**EXERCISE DETAILS:**
Reproduce the full listing exactly.

★ ★ ★ ★ ★ ★ ★

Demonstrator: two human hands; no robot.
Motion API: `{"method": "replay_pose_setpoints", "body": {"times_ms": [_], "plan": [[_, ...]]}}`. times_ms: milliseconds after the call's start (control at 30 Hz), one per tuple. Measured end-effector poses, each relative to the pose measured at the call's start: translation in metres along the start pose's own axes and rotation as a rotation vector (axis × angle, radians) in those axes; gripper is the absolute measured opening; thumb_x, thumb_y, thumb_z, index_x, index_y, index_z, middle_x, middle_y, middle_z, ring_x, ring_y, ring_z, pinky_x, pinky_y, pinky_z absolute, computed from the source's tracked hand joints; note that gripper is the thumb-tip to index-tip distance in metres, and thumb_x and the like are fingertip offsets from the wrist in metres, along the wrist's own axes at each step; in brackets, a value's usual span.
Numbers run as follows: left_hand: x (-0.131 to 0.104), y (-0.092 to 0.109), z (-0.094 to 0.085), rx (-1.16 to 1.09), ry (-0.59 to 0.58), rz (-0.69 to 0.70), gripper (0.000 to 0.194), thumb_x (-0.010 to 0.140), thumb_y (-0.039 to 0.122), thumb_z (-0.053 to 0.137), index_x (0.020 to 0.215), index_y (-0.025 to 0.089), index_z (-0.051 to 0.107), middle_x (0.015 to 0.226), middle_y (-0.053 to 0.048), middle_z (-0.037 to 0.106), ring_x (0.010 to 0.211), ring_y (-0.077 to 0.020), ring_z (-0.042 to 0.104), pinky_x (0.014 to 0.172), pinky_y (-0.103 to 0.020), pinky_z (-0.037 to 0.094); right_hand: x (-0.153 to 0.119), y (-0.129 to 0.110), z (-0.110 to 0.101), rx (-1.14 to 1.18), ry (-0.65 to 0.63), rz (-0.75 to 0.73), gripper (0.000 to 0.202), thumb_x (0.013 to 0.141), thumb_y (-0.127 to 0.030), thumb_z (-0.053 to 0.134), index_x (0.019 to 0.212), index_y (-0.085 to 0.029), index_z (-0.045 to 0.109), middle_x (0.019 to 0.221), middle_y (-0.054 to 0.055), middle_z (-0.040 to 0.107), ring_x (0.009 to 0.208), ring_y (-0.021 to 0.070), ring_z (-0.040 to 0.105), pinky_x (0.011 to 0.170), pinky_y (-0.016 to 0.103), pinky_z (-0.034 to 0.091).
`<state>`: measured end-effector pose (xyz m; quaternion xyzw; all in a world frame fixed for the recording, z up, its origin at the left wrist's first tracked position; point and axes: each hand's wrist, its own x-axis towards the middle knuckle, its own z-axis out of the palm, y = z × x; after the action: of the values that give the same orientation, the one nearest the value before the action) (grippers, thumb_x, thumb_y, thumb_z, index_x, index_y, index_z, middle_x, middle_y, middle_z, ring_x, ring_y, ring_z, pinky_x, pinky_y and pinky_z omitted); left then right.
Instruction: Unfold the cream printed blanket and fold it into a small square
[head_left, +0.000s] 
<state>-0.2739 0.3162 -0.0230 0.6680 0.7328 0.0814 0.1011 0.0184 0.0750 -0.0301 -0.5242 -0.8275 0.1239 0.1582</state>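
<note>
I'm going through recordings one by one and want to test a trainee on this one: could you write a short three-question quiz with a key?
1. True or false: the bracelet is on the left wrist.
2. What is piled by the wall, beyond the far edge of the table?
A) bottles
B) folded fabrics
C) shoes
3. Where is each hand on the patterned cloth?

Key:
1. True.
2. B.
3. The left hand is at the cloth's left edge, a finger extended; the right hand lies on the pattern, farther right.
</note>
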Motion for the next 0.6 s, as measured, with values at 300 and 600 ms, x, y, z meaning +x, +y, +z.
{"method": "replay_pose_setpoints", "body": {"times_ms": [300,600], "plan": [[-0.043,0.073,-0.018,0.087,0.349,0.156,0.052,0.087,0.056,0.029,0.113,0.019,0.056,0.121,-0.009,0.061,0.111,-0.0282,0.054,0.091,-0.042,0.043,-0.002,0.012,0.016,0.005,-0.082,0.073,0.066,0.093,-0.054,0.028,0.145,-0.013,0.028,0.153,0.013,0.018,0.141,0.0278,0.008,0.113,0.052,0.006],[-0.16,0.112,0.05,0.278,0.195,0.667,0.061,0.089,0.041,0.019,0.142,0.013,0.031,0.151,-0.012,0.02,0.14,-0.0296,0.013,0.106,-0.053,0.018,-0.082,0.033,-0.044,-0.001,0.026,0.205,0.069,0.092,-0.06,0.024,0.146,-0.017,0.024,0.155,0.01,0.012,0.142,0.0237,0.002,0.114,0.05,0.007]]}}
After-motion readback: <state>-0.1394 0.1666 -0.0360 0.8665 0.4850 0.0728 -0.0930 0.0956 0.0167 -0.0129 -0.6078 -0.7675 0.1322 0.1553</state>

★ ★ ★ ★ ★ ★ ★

**WRITTEN SOLUTION:**
Demonstrator: two human hands; no robot.
Motion API: `{"method": "replay_pose_setpoints", "body": {"times_ms": [_], "plan": [[_, ...]]}}`. times_ms: milliseconds after the call's start (control at 30 Hz), one per tuple. Measured end-effector poses, each relative to the pose measured at the call's start: translation in metres along the start pose's own axes and rotation as a rotation vector (axis × angle, radians) in those axes; gripper is the absolute measured opening; thumb_x, thumb_y, thumb_z, index_x, index_y, index_z, middle_x, middle_y, middle_z, ring_x, ring_y, ring_z, pinky_x, pinky_y, pinky_z absolute, computed from the source's tracked hand joints; note that gripper is the thumb-tip to index-tip distance in metres, and thumb_x and the like are fingertip offsets from the wrist in metres, along the wrist's own axes at each step; in brackets, a value's usual span.
Numbers run as follows: left_hand: x (-0.131 to 0.104), y (-0.092 to 0.109), z (-0.094 to 0.085), rx (-1.16 to 1.09), ry (-0.59 to 0.58), rz (-0.69 to 0.70), gripper (0.000 to 0.194), thumb_x (-0.010 to 0.140), thumb_y (-0.039 to 0.122), thumb_z (-0.053 to 0.137), index_x (0.020 to 0.215), index_y (-0.025 to 0.089), index_z (-0.051 to 0.107), middle_x (0.015 to 0.226), middle_y (-0.053 to 0.048), middle_z (-0.037 to 0.106), ring_x (0.010 to 0.211), ring_y (-0.077 to 0.020), ring_z (-0.042 to 0.104), pinky_x (0.014 to 0.172), pinky_y (-0.103 to 0.020), pinky_z (-0.037 to 0.094); right_hand: x (-0.153 to 0.119), y (-0.129 to 0.110), z (-0.110 to 0.101), rx (-1.14 to 1.18), ry (-0.65 to 0.63), rz (-0.75 to 0.73), gripper (0.000 to 0.202), thumb_x (0.013 to 0.141), thumb_y (-0.127 to 0.030), thumb_z (-0.053 to 0.134), index_x (0.019 to 0.212), index_y (-0.085 to 0.029), index_z (-0.045 to 0.109), middle_x (0.019 to 0.221), middle_y (-0.054 to 0.055), middle_z (-0.040 to 0.107), ring_x (0.009 to 0.208), ring_y (-0.021 to 0.070), ring_z (-0.040 to 0.105), pinky_x (0.011 to 0.170), pinky_y (-0.016 to 0.103), pinky_z (-0.034 to 0.091).
`<state>`: measured end-effector pose (xyz m; quaternion xyzw; all in a world frame fixed for the recording, z up, its origin at the left wrist's first tracked position; point and axes: each hand's wrist, its own x-axis towards the middle knuckle, its own z-axis out of the palm, y = z × x; after the action: of the values that give the same orientation, the one nearest the value before the action) (grippers, thumb_x, thumb_y, thumb_z, index_x, index_y, index_z, middle_x, middle_y, middle_z, ring_x, ring_y, ring_z, pinky_x, pinky_y and pinky_z omitted); left then right.
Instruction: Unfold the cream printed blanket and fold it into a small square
[head_left, +0.000s] 
<state>-0.2739 0.3162 -0.0230 0.6680 0.7328 0.0814 0.1011 0.0184 0.0750 -0.0301 -0.5242 -0.8275 0.1239 0.1582</state>
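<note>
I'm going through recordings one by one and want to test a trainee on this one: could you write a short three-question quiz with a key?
1. True or false: the bracelet is on the left wrist.
2. What is piled by the wall, beyond the far edge of the table?
A) bottles
B) folded fabrics
C) shoes
3. Where is each hand on the patterned cloth?

Key:
1. True.
2. B.
3. The left hand is at the cloth's left edge, a finger extended; the right hand lies on the pattern, farther right.
</note>
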Motion for the next 0.6 s, as measured, with values at 300 and 600 ms, x, y, z meaning +x, +y, +z.
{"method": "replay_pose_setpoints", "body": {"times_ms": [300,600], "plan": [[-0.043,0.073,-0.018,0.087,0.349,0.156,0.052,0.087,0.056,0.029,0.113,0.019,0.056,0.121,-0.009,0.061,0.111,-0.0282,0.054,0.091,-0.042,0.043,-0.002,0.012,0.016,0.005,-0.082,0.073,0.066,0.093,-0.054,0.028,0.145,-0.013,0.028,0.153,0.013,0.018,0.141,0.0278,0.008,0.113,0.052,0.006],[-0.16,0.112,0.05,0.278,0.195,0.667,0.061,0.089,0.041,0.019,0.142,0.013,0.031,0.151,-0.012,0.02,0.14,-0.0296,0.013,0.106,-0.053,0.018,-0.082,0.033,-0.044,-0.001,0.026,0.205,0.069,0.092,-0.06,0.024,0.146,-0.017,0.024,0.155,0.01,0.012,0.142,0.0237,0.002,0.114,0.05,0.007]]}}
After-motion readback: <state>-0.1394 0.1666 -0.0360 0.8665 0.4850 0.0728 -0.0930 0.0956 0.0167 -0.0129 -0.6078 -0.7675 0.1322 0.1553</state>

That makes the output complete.